-- The task --
Print the lines below word for word, beginning with the first and ending with the line that holds "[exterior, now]", and skip every picture.

-- Dataset excerpts --
▬▬▬

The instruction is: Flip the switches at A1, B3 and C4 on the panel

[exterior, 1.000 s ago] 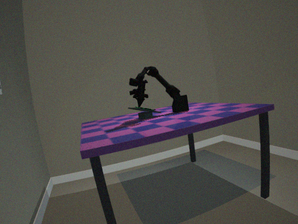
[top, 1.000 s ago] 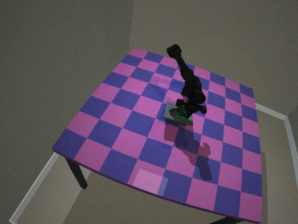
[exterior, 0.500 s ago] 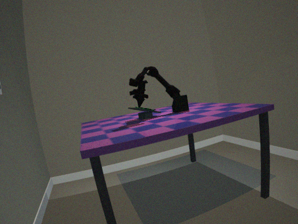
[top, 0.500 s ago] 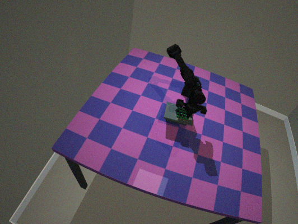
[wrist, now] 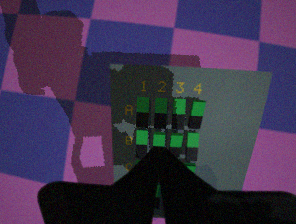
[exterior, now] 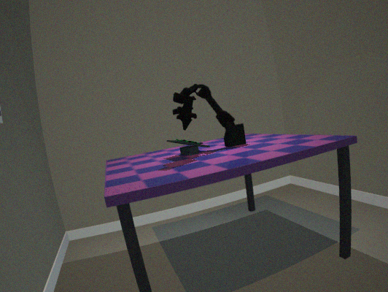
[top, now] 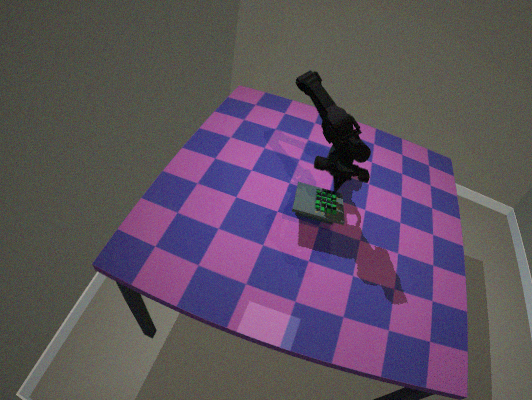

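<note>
The grey switch panel (top: 304,201) (exterior: 203,145) (wrist: 227,112) carries rows of green and black rocker switches with yellow labels. In the wrist view switch A1 (wrist: 143,105) shows green at its far half and black at its near half. Switch B3 (wrist: 176,140) shows green at its far part. Only part of switch C4 (wrist: 190,168) shows beside the finger. Which ends are raised I cannot tell. My gripper (top: 336,189) (exterior: 185,129) (wrist: 158,152) is shut and empty, with its tips clear above the panel. It hides much of row C and what lies nearer.
The panel sits tilted on a grey block (exterior: 189,150) on the pink and blue checkered table (top: 225,257) (exterior: 153,177). Neighbouring switches A2 (wrist: 160,105), A3 (wrist: 179,106), A4 (wrist: 198,107), B1 (wrist: 142,137) and B4 (wrist: 193,139) stand close together. The arm's shadow falls over the panel's left part.
</note>
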Robot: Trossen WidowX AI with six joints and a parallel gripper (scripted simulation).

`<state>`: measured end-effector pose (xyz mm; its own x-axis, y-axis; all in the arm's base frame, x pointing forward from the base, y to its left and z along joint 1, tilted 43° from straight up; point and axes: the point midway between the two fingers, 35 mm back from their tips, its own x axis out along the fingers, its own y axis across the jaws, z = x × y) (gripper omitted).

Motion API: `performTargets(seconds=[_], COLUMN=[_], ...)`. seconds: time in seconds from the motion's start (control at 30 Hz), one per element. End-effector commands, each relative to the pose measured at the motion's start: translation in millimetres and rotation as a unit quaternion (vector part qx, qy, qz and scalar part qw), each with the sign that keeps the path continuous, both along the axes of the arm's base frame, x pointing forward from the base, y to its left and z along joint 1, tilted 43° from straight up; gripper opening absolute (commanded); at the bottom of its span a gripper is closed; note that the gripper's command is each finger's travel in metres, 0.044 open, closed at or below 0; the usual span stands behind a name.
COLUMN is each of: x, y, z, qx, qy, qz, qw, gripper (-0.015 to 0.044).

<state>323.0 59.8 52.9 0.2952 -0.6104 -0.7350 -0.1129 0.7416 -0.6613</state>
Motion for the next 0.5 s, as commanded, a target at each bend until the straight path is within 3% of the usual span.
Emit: performTargets(seconds=[0.0,0.47], x=[-15.9,-2.9], y=[-20.7,-49.9], z=[10.8,-20.8], qx=[-0.003,-0.005], qy=[-0.003,0.006], qz=[-0.002,-0.010], qw=[1.000,1.000], gripper=[0.0000,0.0000])
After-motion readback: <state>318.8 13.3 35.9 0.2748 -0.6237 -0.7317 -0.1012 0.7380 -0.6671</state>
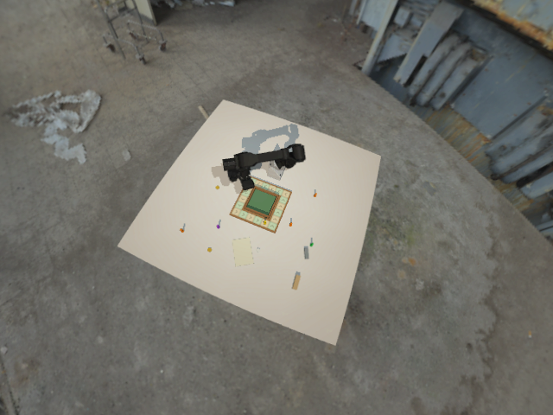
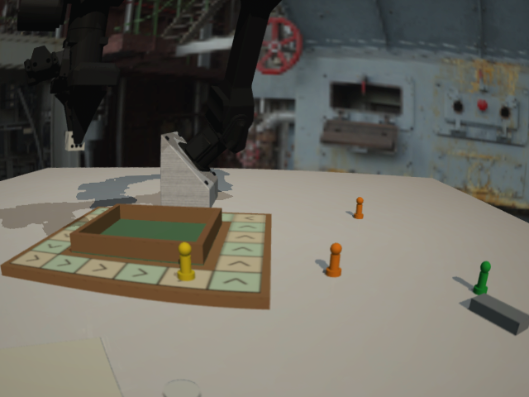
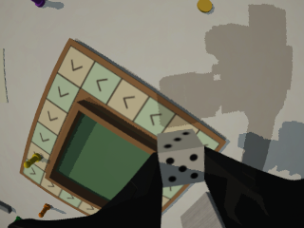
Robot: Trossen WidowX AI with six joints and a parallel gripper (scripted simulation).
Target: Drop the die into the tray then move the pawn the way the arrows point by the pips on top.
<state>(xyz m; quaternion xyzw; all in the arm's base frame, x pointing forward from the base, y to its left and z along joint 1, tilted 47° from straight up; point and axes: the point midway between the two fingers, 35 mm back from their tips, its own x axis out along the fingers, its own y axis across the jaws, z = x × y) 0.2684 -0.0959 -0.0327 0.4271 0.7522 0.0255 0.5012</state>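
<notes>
My gripper is shut on the white die, holding it well above table height, toward the board's back left side. The wrist view shows black pips on two die faces. The board has a ring of tan and green arrow squares around the brown-walled tray with a green floor; its visible floor is empty. The yellow pawn stands upright on a tan square, beside the front right corner square.
Orange pawns and a green pawn stand right of the board, near a grey block. A purple pawn, another orange pawn, yellow discs, a pale sheet and a tan block lie around.
</notes>
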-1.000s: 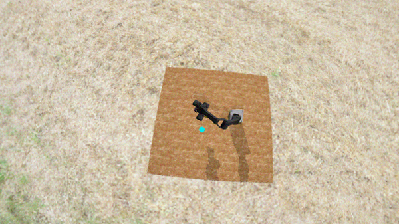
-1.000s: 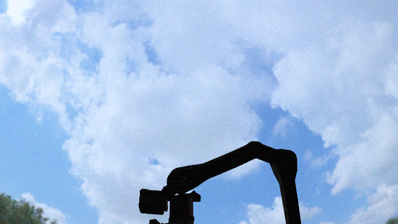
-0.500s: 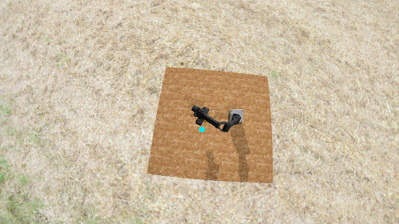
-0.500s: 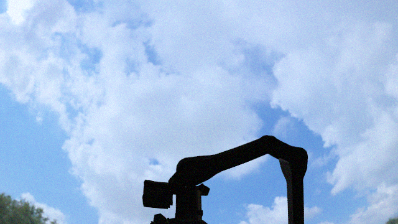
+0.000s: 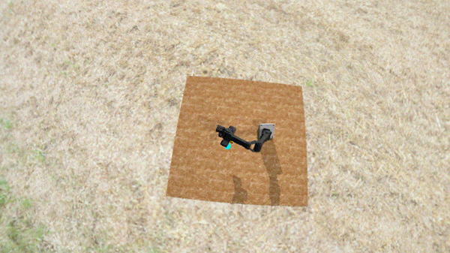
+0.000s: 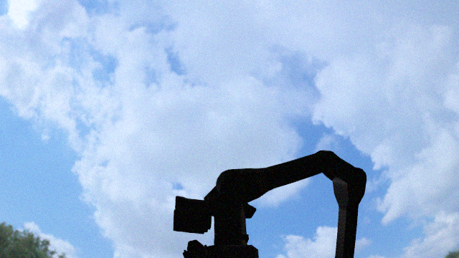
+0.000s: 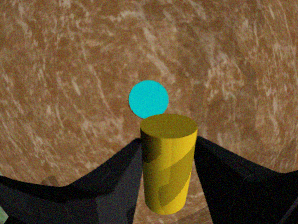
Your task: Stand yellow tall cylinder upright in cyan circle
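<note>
While one yellow cylinder (image 5: 231, 142) (image 7: 169, 170) is gripped by the one gripper (image 5: 230, 141) (image 6: 233, 251) (image 7: 168, 144), one cyan circle (image 5: 228, 146) (image 7: 148, 99) is seen on the board (image 5: 204, 172) (image 7: 60, 65). The gripper's two fingers are parted by the cylinder's width, partly open, and are closed against its sides. In the wrist view, the lower edge of the circle is slightly overlapped by the cylinder's near end; whether the cylinder is touching the board cannot be told.

The board is brown, streaked with paler marks, and is surrounded by dry, straw-coloured grass (image 5: 78, 109), with greener patches at the lower left of the top view. Two separate dark shadows (image 5: 239, 191) (image 5: 274, 177) are cast across it. No room is seen: the exterior view is filled mostly by blue sky and white cloud (image 6: 215, 118), with foliage (image 6: 21, 244) showing at the lower left corner.

One black arm (image 5: 241, 141) (image 6: 294, 177) is mounted on one pale base plate (image 5: 272, 125). In the top view, the cylinder is largely hidden by the gripper, and the circle is partly covered.
</note>
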Motion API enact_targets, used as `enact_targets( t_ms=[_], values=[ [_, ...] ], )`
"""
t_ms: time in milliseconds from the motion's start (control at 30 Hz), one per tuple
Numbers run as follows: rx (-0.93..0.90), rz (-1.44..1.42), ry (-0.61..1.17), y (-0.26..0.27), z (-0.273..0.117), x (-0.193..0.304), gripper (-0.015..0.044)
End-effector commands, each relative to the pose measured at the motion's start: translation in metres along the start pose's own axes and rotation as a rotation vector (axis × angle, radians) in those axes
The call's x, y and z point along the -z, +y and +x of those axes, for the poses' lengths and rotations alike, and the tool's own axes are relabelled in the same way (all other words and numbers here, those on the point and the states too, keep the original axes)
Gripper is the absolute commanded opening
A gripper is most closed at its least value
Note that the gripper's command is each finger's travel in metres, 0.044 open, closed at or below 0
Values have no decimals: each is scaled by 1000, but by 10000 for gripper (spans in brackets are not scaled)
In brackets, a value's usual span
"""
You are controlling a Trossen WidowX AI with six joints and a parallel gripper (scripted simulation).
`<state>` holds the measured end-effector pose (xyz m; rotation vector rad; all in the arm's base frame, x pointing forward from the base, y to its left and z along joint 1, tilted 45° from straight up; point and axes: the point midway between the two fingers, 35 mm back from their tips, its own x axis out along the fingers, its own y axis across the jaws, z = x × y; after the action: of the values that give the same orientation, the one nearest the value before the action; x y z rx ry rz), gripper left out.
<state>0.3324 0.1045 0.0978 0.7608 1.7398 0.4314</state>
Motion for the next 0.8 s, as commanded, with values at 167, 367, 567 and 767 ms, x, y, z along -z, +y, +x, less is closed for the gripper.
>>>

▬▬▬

-- Written answer --
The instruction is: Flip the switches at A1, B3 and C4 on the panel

[exterior, 1.000 s ago] 
[top, 1.000 s ago] 
[exterior, 0.500 s ago] 
[top, 0.500 s ago] 
[wrist, now] 
[exterior, now] 

There is nothing else to this exercise.